| MATERIAL TO PROCESS |
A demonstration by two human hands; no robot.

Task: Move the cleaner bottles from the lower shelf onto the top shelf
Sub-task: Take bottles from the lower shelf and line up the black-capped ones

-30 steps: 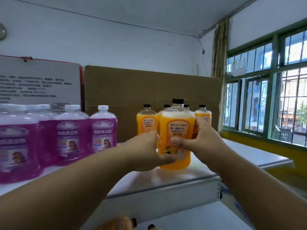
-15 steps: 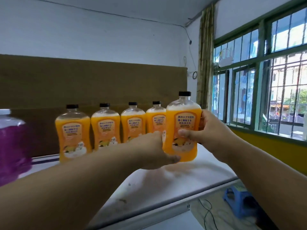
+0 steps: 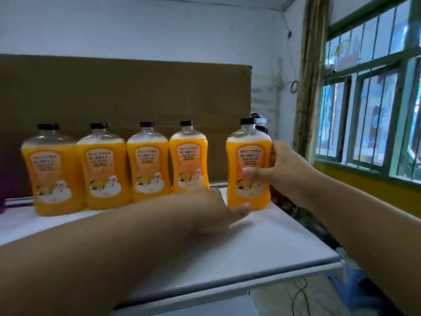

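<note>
Orange liquid fills the bottle point(image 3: 248, 165) that we hold upright at the right end of the top shelf point(image 3: 262, 245), its base down on the white shelf, or so it looks. Our right hand point(image 3: 279, 172) wraps its right side, thumb across the label and fingers behind. Our left hand point(image 3: 213, 209) lies low in front, its thumb touching the bottle's base; the fingers are hidden behind the hand, so we cannot tell how far they are curled.

To the left stand four more orange bottles in a row, all with black caps: first bottle point(image 3: 51, 169) at the far left, second bottle point(image 3: 103, 167), third bottle point(image 3: 149, 163), fourth bottle point(image 3: 189, 158). The first three stand close together; a clear gap separates the fourth from the one we hold. Each carries a label with Japanese script and a small cartoon figure.

Behind the row leans a brown cardboard sheet point(image 3: 125, 92) against the white wall. A purple sliver point(image 3: 2, 190) shows at the left edge. A curtain point(image 3: 312, 76) hangs beside the green-framed window point(image 3: 373, 103) on the right.
</note>
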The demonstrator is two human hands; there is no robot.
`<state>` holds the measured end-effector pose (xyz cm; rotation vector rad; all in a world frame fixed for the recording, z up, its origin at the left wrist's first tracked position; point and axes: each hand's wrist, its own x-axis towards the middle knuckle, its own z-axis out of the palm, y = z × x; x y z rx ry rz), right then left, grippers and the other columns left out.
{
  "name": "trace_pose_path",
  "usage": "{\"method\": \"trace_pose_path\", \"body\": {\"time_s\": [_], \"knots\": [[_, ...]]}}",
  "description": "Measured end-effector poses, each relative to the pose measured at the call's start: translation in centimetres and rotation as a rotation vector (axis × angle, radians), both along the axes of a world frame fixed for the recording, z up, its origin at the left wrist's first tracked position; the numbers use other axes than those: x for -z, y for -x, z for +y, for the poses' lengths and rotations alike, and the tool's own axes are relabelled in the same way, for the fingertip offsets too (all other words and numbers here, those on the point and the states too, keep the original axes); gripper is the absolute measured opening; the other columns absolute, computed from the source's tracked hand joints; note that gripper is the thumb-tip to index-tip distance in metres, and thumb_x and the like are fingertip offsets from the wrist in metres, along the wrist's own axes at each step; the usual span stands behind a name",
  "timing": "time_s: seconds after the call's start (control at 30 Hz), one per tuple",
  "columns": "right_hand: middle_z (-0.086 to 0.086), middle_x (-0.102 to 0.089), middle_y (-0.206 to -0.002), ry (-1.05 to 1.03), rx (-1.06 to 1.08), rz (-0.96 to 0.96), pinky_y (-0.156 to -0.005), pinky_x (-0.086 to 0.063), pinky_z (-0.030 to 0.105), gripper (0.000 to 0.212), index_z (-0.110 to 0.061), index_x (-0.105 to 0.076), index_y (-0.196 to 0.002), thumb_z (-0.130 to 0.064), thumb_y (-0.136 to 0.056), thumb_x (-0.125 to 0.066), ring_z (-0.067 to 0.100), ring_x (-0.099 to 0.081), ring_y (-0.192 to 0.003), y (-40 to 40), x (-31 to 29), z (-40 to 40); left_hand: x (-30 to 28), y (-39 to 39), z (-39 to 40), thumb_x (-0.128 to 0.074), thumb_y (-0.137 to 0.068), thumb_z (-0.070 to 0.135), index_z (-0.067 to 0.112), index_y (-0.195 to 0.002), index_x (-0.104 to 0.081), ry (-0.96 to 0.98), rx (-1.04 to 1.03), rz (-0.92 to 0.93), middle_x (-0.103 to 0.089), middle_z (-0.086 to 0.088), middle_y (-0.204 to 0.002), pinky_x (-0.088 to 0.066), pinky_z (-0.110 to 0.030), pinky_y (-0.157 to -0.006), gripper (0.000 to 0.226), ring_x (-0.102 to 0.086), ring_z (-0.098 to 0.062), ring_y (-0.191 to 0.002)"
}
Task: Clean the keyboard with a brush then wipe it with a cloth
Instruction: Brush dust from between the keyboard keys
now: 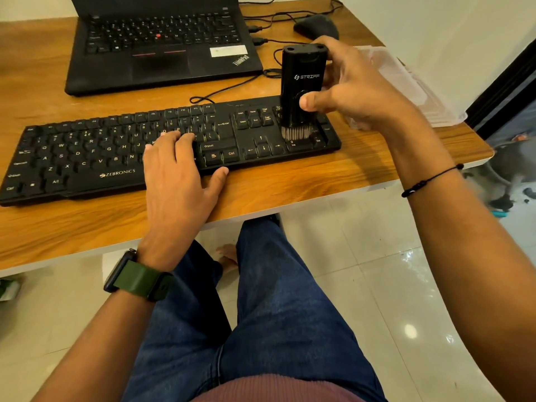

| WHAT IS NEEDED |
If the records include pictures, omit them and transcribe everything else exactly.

| ANSWER BELOW |
A demonstration by two human hands; no robot.

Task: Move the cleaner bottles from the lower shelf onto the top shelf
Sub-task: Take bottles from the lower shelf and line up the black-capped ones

-30 steps: 
-15 steps: 
+0 steps: 

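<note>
Orange liquid fills the bottle point(image 3: 248, 165) that we hold upright at the right end of the top shelf point(image 3: 262, 245), its base down on the white shelf, or so it looks. Our right hand point(image 3: 279, 172) wraps its right side, thumb across the label and fingers behind. Our left hand point(image 3: 213, 209) lies low in front, its thumb touching the bottle's base; the fingers are hidden behind the hand, so we cannot tell how far they are curled.

To the left stand four more orange bottles in a row, all with black caps: first bottle point(image 3: 51, 169) at the far left, second bottle point(image 3: 103, 167), third bottle point(image 3: 149, 163), fourth bottle point(image 3: 189, 158). The first three stand close together; a clear gap separates the fourth from the one we hold. Each carries a label with Japanese script and a small cartoon figure.

Behind the row leans a brown cardboard sheet point(image 3: 125, 92) against the white wall. A purple sliver point(image 3: 2, 190) shows at the left edge. A curtain point(image 3: 312, 76) hangs beside the green-framed window point(image 3: 373, 103) on the right.
</note>
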The demonstrator is two human hands; there is no robot.
`<state>` holds the measured end-effector pose (xyz cm; rotation vector rad; all in a world frame fixed for the recording, z up, its origin at the left wrist's first tracked position; point and axes: each hand's wrist, its own x-axis towards the middle knuckle, its own z-axis out of the palm, y = z × x; x y z rx ry rz), right then left, grippers and the other columns left out.
{
  "name": "trace_pose_path",
  "usage": "{\"method\": \"trace_pose_path\", \"body\": {\"time_s\": [_], \"knots\": [[_, ...]]}}",
  "description": "Measured end-effector poses, each relative to the pose measured at the call's start: translation in centimetres and rotation as a rotation vector (axis × angle, radians), both along the axes of a world frame fixed for the recording, z up, its origin at the left wrist's first tracked position; the numbers use other axes than those: x for -z, y for -x, z for +y, for the poses' lengths and rotations alike, and the tool's own axes are relabelled in the same way, for the fingertip offsets too (all other words and numbers here, those on the point and the states too, keep the original axes); gripper is the absolute measured opening; the other columns absolute, computed from the source's tracked hand joints; note that gripper is the thumb-tip to index-tip distance in metres, and thumb_x and the like are fingertip offsets from the wrist in metres, along the wrist's own axes at each step; the usual span stands behind a name",
  "timing": "time_s: seconds after the call's start (control at 30 Hz), one per tuple",
  "columns": "right_hand: middle_z (-0.086 to 0.086), middle_x (-0.102 to 0.089), middle_y (-0.206 to -0.002), ry (-1.05 to 1.03), rx (-1.06 to 1.08), rz (-0.96 to 0.96), pinky_y (-0.156 to -0.005), pinky_x (-0.086 to 0.063), pinky_z (-0.030 to 0.105), gripper (0.000 to 0.212), index_z (-0.110 to 0.061), index_x (-0.105 to 0.076), index_y (-0.196 to 0.002), thumb_z (-0.130 to 0.064), thumb_y (-0.136 to 0.056), thumb_x (-0.125 to 0.066), ring_z (-0.067 to 0.100), ring_x (-0.099 to 0.081), ring_y (-0.192 to 0.003), y (-40 to 40), x (-31 to 29), z (-40 to 40); left_hand: x (-30 to 28), y (-39 to 39), z (-39 to 40), thumb_x (-0.128 to 0.074), thumb_y (-0.137 to 0.068), thumb_z (-0.070 to 0.135), index_z (-0.067 to 0.112), index_y (-0.195 to 0.002), index_x (-0.104 to 0.081), ry (-0.96 to 0.98), rx (-1.04 to 1.03), rz (-0.92 to 0.93), middle_x (-0.103 to 0.089), middle_z (-0.086 to 0.088), middle_y (-0.204 to 0.002), pinky_x (-0.088 to 0.066), pinky_z (-0.110 to 0.030), pinky_y (-0.157 to -0.006), gripper (0.000 to 0.226), ring_x (-0.102 to 0.086), ring_z (-0.098 to 0.062), ring_y (-0.191 to 0.002)"
}
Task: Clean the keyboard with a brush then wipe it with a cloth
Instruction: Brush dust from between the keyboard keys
now: 

That completes the answer to this exercise.